* WHAT IS REQUIRED: Look through the data and write out every line with the word "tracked" in it.

* DATASET EXCERPT:
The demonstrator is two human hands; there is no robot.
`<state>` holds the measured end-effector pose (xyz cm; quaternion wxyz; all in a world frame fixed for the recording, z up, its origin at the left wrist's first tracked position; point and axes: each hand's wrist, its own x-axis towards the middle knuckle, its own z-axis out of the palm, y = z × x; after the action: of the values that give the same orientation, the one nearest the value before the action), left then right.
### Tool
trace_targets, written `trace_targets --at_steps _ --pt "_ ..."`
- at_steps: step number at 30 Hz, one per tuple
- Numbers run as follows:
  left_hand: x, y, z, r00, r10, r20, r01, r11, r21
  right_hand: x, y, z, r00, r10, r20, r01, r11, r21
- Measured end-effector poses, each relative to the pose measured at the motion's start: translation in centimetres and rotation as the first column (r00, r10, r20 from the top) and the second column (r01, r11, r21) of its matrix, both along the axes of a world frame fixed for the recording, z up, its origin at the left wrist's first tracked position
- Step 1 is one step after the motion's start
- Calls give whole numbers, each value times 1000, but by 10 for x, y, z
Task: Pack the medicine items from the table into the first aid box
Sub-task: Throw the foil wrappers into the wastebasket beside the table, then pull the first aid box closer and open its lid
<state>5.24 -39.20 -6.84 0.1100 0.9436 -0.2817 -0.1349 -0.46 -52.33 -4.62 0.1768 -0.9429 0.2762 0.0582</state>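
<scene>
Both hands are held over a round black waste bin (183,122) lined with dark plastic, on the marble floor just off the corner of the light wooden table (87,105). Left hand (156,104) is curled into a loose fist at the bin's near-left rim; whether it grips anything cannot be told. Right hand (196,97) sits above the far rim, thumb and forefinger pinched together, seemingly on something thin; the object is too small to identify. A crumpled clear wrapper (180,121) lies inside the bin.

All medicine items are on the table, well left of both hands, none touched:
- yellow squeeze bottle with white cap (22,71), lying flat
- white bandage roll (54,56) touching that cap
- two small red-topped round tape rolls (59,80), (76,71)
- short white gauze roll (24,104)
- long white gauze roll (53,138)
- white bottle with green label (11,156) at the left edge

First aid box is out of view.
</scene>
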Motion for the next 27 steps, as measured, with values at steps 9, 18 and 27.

* EXPECTED ANSWER:
`<state>` holds the measured end-effector pose (xyz cm; quaternion wxyz; all in a world frame fixed for the recording, z up, its origin at the left wrist's first tracked position; point and axes: each hand's wrist, its own x-axis towards the middle knuckle, its own z-axis out of the palm, y = z × x; after the action: of the values that give the same orientation, the one nearest the value before the action), left then right.
- Measured end-effector poses, each relative to the pose measured at the motion's start: translation in centimetres and rotation as the first column (r00, r10, r20 from the top) and the second column (r01, r11, r21) of its matrix, both along the axes of a world frame fixed for the recording, z up, its origin at the left wrist's first tracked position

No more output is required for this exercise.